Maybe I am missing something simple ...?
14-bit operator output sums with other operators's output, if it is present (algos 1-3), then their sum shifts RIGHT for ONE bit and this value is added to input phase of modulated operator. No exceptions.
For feedback fb1 and fb2 are summed, then value shifted for various amount of bits, it depends on feedback depth. Yes, there are really two feedback registers, I made it sure by special tests.
I am trying to write a concurrent emulator (rather than a sequential one like existing emulators) that tries to mimic the chip operation on some level. I'm confused as to how the EG is supposed to work if it runs at 1/3 the clock rate of the rest of the chip, since each operator is updated on each clock cycle, not every 3 clock cycles. Is there some value caching going on? Thanks.
http://github.com/andlabs/ym2612 is the code I have so far btw; I never bothered to ask if I could use Nemesis's algorithms so I guess I'll ask now =P I only put this up because I thought I was going to change OSs and didn't want to lose anything, but didn't at the time
Right, sequential isn't exactlyt he right word, but componentized/concurrent rather than singlethreaded and linear? Whatever it may be I'm trying to imitate the chip as much as possible given the limited knowledge I have (how do you read a die shot?)
So let me get this straight: there are 24 outputs (one for each operator) and the operator unit just picks the appropriate one for the current channel?

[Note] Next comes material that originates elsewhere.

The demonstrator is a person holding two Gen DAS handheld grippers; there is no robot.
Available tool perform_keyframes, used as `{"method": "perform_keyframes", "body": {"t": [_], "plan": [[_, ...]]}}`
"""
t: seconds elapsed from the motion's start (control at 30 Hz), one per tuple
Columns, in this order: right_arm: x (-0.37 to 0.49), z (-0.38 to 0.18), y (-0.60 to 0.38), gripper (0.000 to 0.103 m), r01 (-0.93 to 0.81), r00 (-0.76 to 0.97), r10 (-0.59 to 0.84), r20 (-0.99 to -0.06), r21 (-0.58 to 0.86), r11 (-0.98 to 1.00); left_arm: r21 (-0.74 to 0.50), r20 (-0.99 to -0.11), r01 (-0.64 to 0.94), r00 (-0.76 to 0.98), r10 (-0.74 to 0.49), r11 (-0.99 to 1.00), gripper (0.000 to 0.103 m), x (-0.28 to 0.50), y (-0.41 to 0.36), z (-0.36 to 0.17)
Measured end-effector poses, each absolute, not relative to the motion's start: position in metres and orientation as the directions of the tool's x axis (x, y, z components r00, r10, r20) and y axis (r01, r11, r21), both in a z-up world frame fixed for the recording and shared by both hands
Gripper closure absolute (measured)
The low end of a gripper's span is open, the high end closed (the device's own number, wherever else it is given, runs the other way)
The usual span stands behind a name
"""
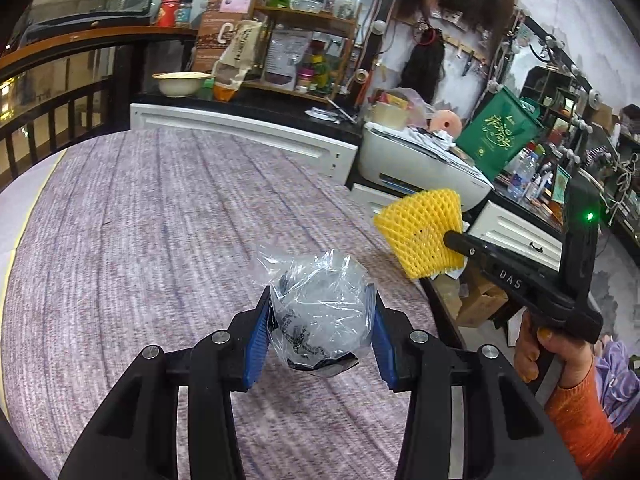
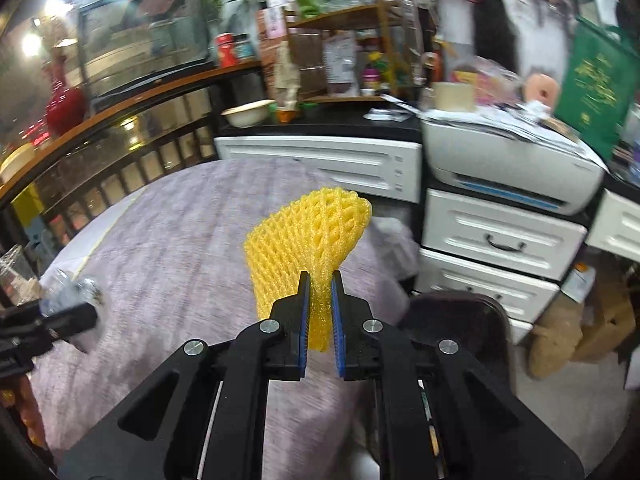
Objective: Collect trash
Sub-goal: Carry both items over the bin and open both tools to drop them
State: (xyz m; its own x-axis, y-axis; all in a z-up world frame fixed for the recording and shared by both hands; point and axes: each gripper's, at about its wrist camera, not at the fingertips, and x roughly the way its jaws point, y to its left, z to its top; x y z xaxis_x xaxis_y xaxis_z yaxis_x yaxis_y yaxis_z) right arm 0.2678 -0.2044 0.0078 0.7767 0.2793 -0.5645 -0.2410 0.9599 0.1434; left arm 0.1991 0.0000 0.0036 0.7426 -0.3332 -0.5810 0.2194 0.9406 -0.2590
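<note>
The left claw (image 1: pixel 320 320) is pinching a crumpled clear plastic bag (image 1: pixel 316 312) between its blue pads (image 1: pixel 256 340), the bundle bulging out ahead of the tips and hanging above the purple tablecloth (image 1: pixel 160 220). The right claw (image 2: pixel 320 300) is pressing nearly together on the lower end of a yellow foam fruit net (image 2: pixel 308 240), which is fanning out wide ahead of and above the tips. Both pieces of trash are being carried clear of the cloth, and no bin is showing in either view, so where they are going cannot be told. The bag is looking like the riskier load: the film is slick and springy, only its sides are being squeezed, and it could be slipping forward out of the pads if the hand tilts or jolts. The net is being held by a thin bunched strip, so a snag on the table edge or on the drawers (image 2: pixel 500 240) to the right of the claw could be tugging it free. The left view is showing the person's hand (image 1: pixel 552 352) and orange sleeve (image 1: pixel 584 420) on the right tool's handle, beyond the table's edge; the right view is showing the net's pinched strip close up, and the left tool only as a blurred shape at its far left.
</note>
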Motion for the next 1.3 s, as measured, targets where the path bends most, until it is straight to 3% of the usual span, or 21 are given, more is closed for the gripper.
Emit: {"method": "perform_keyframes", "body": {"t": [0.33, 0.63, 0.7, 0.73, 0.77, 0.83, 1.3], "plan": [[0.267, -0.025, -0.278, 0.092, -0.027, 0.792, 0.068, -0.607, 0.076, 0.997, -0.257, -0.569, 0.320, 0.713, -0.410, 0.912, 0.059, 0.208, -0.049, 0.006], [0.306, -0.104, -0.321, 0.092, 0.120, 0.688, -0.085, -0.720, -0.002, 0.993, -0.252, -0.579, 0.414, 0.660, -0.479, 0.875, 0.059, 0.219, -0.101, 0.003], [0.310, -0.120, -0.329, 0.089, 0.145, 0.660, -0.071, -0.748, 0.034, 0.989, -0.246, -0.584, 0.428, 0.651, -0.485, 0.870, 0.059, 0.219, -0.109, 0.000], [0.311, -0.128, -0.333, 0.080, 0.157, 0.643, -0.066, -0.763, 0.047, 0.986, -0.243, -0.588, 0.434, 0.645, -0.488, 0.868, 0.059, 0.219, -0.114, -0.001], [0.313, -0.137, -0.337, 0.063, 0.173, 0.619, -0.062, -0.783, 0.059, 0.983, -0.246, -0.594, 0.439, 0.637, -0.492, 0.864, 0.059, 0.220, -0.118, -0.004], [0.311, -0.147, -0.341, 0.047, 0.194, 0.603, -0.050, -0.797, 0.085, 0.977, -0.254, -0.601, 0.445, 0.623, -0.500, 0.859, 0.059, 0.222, -0.123, -0.007], [0.255, -0.140, -0.378, 0.041, 0.343, 0.623, -0.074, -0.779, 0.186, 0.921, -0.261, -0.657, 0.518, 0.523, -0.543, 0.814, 0.059, 0.235, -0.178, -0.035]]}}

Ok. So in that case (and this may have been answered already but just to be sure), are all EG outputs updated at once on the three-cycle mark, or does it update each operator EG in a three cycle loop? Or to put it in code terms, is the EG unit loop
for each clock pulse {
send out current operator's EG output // I know this isn't literally what the hardware does but eh
if three cycles passed {
recalculate all EG outputs
}
}
for each clock pulse {
send out current operator's EG output
do 1/3 of the operation for the current EG output being calculated // oversimplification of what actually is going on but you get what I mean
if done calculating this EG output {
go to next
}
}
I wait for 3 cycles to pass (or for a special SSG-EG condition) and then update all operators and channels at once. I don't think the chip behaves any different, it makes no sense to have a counter for each channel separately, the effect of that would be inaudible.
I found one new problem in my FM core -
I was adjusting feedback and then I saw that my sawtooth looked like this :
Bottom halves of my waveform are horizontally flipped. I never saw it as sines are all really symmetrical
Fixing this problem should fix all my modulation related issues.
EDIT : I forgot to add sign to the modulation value
Somewhere was an opinion that envelopes of different channels of one block (block = 3 channels) are updated in different cycles of 3-cycle phase. I think it's true because update requires time. I mean:
Global cycle 1: channels 1 and 4 updated
Global cycle 2: channels 2 and 5 updated
Global cycle 3: channels 3 and 6 updated
Global cycle 4: channels 1 and 4 updated
...
Also note that global EG counter max value is 4095, not 4096, so full EG "cycle" lasts 12285 internal cycles.